→ **What needs to be done**: When the line with "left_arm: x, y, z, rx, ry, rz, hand" appears below, start repeating lines exactly, and keep going through the line with "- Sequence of"; add nothing outside that span.

»»

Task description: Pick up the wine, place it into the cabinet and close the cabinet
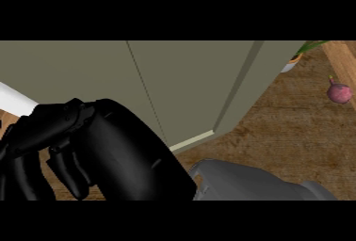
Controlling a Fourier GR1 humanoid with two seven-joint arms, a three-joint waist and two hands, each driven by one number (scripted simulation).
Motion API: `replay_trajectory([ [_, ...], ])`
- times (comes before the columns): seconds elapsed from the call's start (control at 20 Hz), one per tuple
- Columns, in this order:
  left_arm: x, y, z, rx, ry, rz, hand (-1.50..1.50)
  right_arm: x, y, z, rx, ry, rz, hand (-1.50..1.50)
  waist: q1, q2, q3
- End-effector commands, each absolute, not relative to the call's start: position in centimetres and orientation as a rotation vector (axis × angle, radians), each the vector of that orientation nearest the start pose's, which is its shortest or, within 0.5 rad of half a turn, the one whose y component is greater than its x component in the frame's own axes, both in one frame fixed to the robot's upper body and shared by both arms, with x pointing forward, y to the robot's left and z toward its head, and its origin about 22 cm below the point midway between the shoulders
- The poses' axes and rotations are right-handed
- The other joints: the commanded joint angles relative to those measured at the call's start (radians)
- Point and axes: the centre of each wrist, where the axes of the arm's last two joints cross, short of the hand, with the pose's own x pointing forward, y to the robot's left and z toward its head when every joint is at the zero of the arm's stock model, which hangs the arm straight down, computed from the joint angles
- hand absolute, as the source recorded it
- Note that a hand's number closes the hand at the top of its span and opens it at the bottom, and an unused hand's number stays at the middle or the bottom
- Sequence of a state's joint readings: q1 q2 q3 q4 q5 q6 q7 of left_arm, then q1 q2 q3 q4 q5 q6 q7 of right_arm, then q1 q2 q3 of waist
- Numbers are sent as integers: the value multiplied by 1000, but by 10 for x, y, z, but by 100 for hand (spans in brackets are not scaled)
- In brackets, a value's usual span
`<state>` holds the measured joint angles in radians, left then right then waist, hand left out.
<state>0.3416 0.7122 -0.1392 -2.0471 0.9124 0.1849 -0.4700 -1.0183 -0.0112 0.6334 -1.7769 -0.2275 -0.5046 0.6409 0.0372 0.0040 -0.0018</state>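
No wine shows in the head view. The grey-green cabinet [188, 84] fills the upper middle, and a thin seam runs between its two door fronts, which lie flush. My right hand [104, 146] looms large at the lower left, in front of the cabinet's left door. Its grey forearm [250, 183] comes in from the lower right. The fingers [68, 174] hang down, relaxed, with nothing seen in them. The hand hides the cabinet's lower left part. My left hand is out of the picture.
A purple-pink root vegetable [339, 92] lies on the wooden counter [292, 132] at the right. A potted plant [299, 56] stands at the top right by the cabinet's corner. A white strip [15, 100] shows at the left edge.
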Motion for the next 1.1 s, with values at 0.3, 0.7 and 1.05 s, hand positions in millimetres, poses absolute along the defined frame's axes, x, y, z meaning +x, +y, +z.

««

→ **Exercise solution**:
  left_arm: x, y, z, rx, ry, rz, hand (-1.50..1.50)
  right_arm: x, y, z, rx, ry, rz, hand (-1.50..1.50)
  waist: q1, q2, q3
- End-effector commands, each absolute, not relative to the call's start: position in centimetres and orientation as a rotation vector (axis × angle, radians), each the vector of that orientation nearest the start pose's, which is its shortest or, within 0.5 rad of half a turn, the one whose y component is greater than its x component in the frame's own axes, both in one frame fixed to the robot's upper body and shared by both arms, with x pointing forward, y to the robot's left and z toward its head, and its origin about 22 cm below the point midway between the shoulders
- The poses' axes and rotations are right-handed
- The other joints: the commanded joint angles relative to those measured at the call's start (radians)
- Point and axes: the centre of each wrist, where the axes of the arm's last two joints cross, short of the hand, with the pose's own x pointing forward, y to the robot's left and z toward its head when every joint is at the zero of the arm's stock model, which hangs the arm straight down, computed from the joint angles
- hand absolute, as the source recorded it
- Note that a hand's number closes the hand at the top of its span and opens it at the bottom, and an unused hand's number stays at the middle or the bottom
- Sequence of a state's joint readings: q1 q2 q3 q4 q5 q6 q7 of left_arm, then q1 q2 q3 q4 q5 q6 q7 of right_arm, then q1 q2 q3 of waist

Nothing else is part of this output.